I’ve also got lots more easy paper science challenges you might like to try.
How to Make a Paper Spinner
What you need:
Different types of paper
How to make a paper spinner ( or paper helicopter )
Watch the video for instructions for how to make the paper spinners. Or download our easy to follow Paper Spinners instructions.
Hold the top of the spinner between your fingers ( paperclip end down ) and let it fall to the ground, does it spin?
Things to think about
Consider factors that might affect how fast the spinner falls:
- Type of paper
- Number of paper clips
- Size of spinner
- Height dropped from
Paper Spinner Extension Activities
Children can then design a fair test to find out how one factor affects the time the spinner takes to fall. Think about whether to use a timer or drop two spinner at the same time.
Paper Spinner Challenge 1
Try to make the slowest spinner? What do you need to change?
Did you know astronauts aboard the ISS return to Earth in a capsule? Their descent is slowed down using a parachute, why would a mechanism like our spinners not be a good alternative?
Ask children to develop a different spinner design.
Air Resistance slows moving objects and that when an object falls, air resistance acts in the opposite direction to the weight.
Children should be able to explain the forces acting on the spinner as it falls to the ground (air resistance pushes up and weight of the object pulls down).
Paper Spinner Instructions
Click below to download the instruction sheet.
Paper Spinner Template
Make this activity even easier with our FREE Paper Spinner template.
Key Stage 1 Science
- Asking simple questions and recognising that they can be answered in different ways
- Observing closely, using simple equipment
- Performing simple tests
- Identifying and classifying
- Using their observations and ideas to suggest answers to questions
- Gathering and recording data to help in answering questions.
Upper Key Stage 2 – Forces
More Science for Kids
Try one of our fun forces and motion experiments.

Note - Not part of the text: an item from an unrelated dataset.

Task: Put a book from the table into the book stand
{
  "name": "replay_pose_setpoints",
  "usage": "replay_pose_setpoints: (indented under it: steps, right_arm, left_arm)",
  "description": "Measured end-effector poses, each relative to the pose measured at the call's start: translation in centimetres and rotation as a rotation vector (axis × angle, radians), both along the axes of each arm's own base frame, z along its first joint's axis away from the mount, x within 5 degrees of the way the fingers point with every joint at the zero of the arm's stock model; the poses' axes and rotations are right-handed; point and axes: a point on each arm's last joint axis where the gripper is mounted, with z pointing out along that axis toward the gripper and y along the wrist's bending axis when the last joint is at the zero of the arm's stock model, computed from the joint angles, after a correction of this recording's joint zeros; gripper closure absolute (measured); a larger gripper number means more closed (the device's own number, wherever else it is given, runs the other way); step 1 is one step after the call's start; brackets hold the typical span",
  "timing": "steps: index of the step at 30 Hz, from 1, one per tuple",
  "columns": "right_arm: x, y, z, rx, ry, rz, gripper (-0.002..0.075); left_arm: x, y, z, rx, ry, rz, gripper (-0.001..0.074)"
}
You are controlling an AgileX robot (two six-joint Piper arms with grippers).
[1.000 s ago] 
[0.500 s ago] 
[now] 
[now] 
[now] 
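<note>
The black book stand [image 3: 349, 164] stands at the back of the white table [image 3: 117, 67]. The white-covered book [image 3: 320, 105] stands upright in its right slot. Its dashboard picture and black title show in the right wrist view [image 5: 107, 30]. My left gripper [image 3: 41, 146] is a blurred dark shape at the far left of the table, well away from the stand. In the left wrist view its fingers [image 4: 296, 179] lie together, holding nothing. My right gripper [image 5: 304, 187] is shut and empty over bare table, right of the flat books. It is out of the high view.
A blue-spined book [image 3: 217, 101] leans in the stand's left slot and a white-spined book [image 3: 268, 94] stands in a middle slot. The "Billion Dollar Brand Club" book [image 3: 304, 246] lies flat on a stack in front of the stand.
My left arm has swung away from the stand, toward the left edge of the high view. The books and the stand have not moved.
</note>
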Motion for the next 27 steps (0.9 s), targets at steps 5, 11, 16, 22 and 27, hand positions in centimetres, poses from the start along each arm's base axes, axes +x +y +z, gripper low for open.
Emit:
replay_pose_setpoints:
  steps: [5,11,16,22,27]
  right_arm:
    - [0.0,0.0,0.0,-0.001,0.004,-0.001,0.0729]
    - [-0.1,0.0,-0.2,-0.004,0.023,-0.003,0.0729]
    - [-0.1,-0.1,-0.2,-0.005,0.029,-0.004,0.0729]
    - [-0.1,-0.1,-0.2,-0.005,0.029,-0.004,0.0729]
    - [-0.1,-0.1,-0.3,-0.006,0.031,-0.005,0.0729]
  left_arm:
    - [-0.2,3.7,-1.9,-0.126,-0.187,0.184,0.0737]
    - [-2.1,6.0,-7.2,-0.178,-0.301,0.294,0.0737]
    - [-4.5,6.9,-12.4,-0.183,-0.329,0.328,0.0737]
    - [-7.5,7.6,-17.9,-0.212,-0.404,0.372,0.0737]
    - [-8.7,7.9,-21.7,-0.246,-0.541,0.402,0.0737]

Make rockets, slip and slide on the floor and more!
This post was first published in 2016 and updated in 2020.
Last Updated on September 8, 2022 by Emma Vanstone
ooh these are very cool..simple too which suits me!
I’ve done this with Year 1. Was a great way of doing a practical investigation tied into the seasonal change aspect of the year 1 science curriculum. We were looking at the seeds and leaves that we’re falling as part of our autumn work and inspired to make our own spinners and investigate how changing them affected how they fell.
Great starter for many experiments and investigations. Important to remember though that weight doe snot affect how fast something falls. The shape of the falling object determines the magnitude of the air resistance so different objects do fall at different speeds. However, if weight is the only difference between the objects, Galileo taught us that they will fall at the same speed.